The creation of the new roles will help reduce the many tasks performed by nurses, who should focus on patient care, Mr. De Vera said.

“The hospitals are saying that the nurses have too many tasks that they are unable to focus on patient care,” he said.  “For example, checking on the blood pressure and temperature of patients should be handled by healthcare associates and assistants.”

“Those skills will be produced by a shorter program to produce what we call healthcare associates and healthcare assistants,” he added.

“This can be a certificate or diploma program issued by TESDA or CHED or by both — you don’t have to wait for five years to produce it,” Mr. De Vera said.

The government is working with the Private Sector Advisory Council and Department of Health (DoH) to identify the tasks that nurses should not be doing anymore.

Mr. De Vera said the government’s long-term solution to the nurse shortage is the lifting of the 10-year moratorium on the creation of new nursing programs, which took effect last year.  Fifty-four universities have applied to open nursing programs.

For immediate action, the government will help unlicensed nurses pass their licensure exams, Mr. De Vera said, noting that only about 50% of nursing graduates pass the licensure test.

“We told the president, there is a pool of nursing graduates out there who for one reason or another, was not able to pass the licensure exam,” he said. “Why don’t we help them pass the licensure test or reskill them to be healthcare assistants, health care workers?”

Mr. De Vera said it’s a “good sign” that Filipino nurses are being hired overseas “because that means we produce world-class nurses.”

“We should be worried if our professionals are not acceptable abroad,” he said. “That means our educational system is not good. So it’s a good sign, we just have to manage it better by producing more nurses.”

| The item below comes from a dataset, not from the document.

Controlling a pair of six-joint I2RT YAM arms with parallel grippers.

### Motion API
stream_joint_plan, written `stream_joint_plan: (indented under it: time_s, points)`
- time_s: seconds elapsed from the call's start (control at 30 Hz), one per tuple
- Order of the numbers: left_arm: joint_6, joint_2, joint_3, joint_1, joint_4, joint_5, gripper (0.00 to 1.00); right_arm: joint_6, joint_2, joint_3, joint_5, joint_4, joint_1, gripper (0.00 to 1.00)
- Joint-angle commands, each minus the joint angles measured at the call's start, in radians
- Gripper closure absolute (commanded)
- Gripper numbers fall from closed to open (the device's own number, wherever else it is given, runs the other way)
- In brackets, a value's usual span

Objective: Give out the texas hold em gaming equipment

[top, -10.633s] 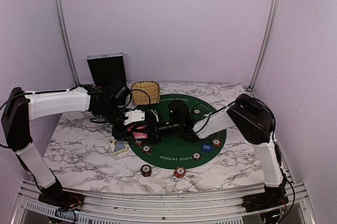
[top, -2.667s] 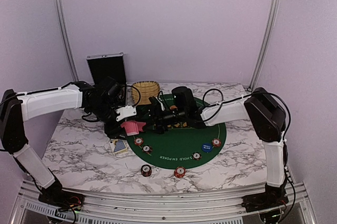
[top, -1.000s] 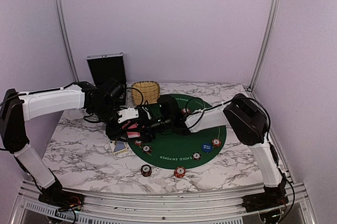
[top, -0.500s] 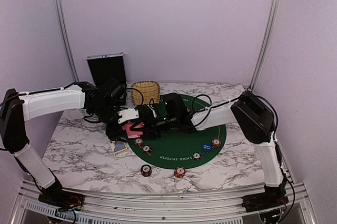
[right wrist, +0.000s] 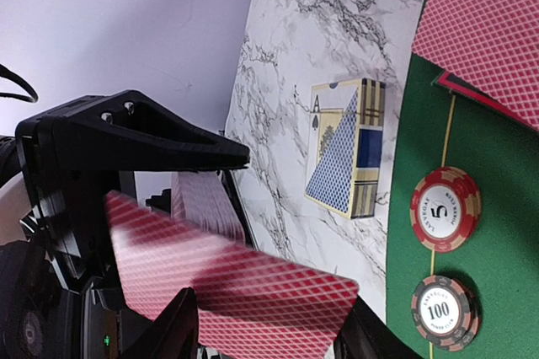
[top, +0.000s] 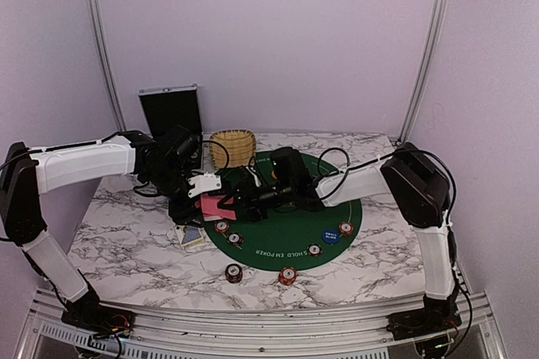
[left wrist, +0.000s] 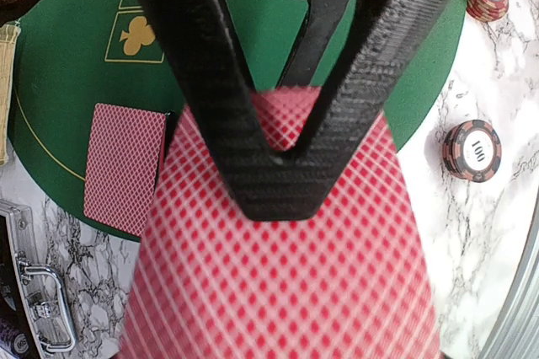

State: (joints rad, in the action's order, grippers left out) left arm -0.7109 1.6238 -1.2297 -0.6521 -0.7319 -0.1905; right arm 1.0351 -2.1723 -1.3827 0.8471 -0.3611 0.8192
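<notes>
Between the closed fingers of the left tool (left wrist: 278,195) sits a stack of red-backed playing cards (left wrist: 278,308), pinched tight at its top edge and held over the left rim of the green mat (top: 290,228). Just past that tool's fingertips a lone card (left wrist: 125,167) lies face down on the mat. Opposite, the right tool (right wrist: 265,335) meets the left one, its fingers (right wrist: 178,325) part open on either side of the lower edge of a front card (right wrist: 227,292) that stands out from the stack. Whether they pinch it I cannot tell. Ahead of the right tool a blue-patterned card box (right wrist: 345,148) lies on the marble desk (right wrist: 320,5). Beside the box, two poker chips (right wrist: 444,207) rest on the mat.
</notes>
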Motion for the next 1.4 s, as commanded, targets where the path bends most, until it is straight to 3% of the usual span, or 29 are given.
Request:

Mr. Marcos Jr., 65, on Monday said the Philippines has become a victim of its own success as the world has sought the help of Filipino health workers, resulting in a shortage of local health professionals.

“Every leader I meet says ‘Can we have more Filipino med techs, doctors and nurses?’” he said at a meeting with the US-based Business Executives for National Security. “So we’re having a shortage here.”

About 40% to 50% of nurses in private hospitals have quit their jobs in the past two years due to salary issues, the Private Hospitals Association Philippines earlier said.

As of December last year, the monthly salary of nurses in private hospitals averaged P12,000, while those working in the public sector were getting an average pay of P35,097, according to the Filipino Nurses United.

Officials from the CHED and Department of Education met with Mr. Marcos hours before the Tuesday briefing.

Mr. De Vera said the higher education agency under the Marcos administration would also focus on achieving equity in the admission process in state universities.

He said most students who pass college entrance exams, including those in public universities, have access to review centers.

Mr. De Vera said public universities should identify students from marginalized sectors — including those who are from poverty-stricken areas and indigenous children — and help them pass the admission test.

“Once they get into public education, they don’t anymore pay tuition and miscellaneous fees and they can be assisted,” he said.

At the same briefing, Education spokesman Michael T. Poa said they would push blended learning to help address long-running education issues in the country such as the shortage of classrooms and teachers.

“We want to tap into technology, a lesson we learned during the pandemic,” he said. “We want to use that to decongest our schools.”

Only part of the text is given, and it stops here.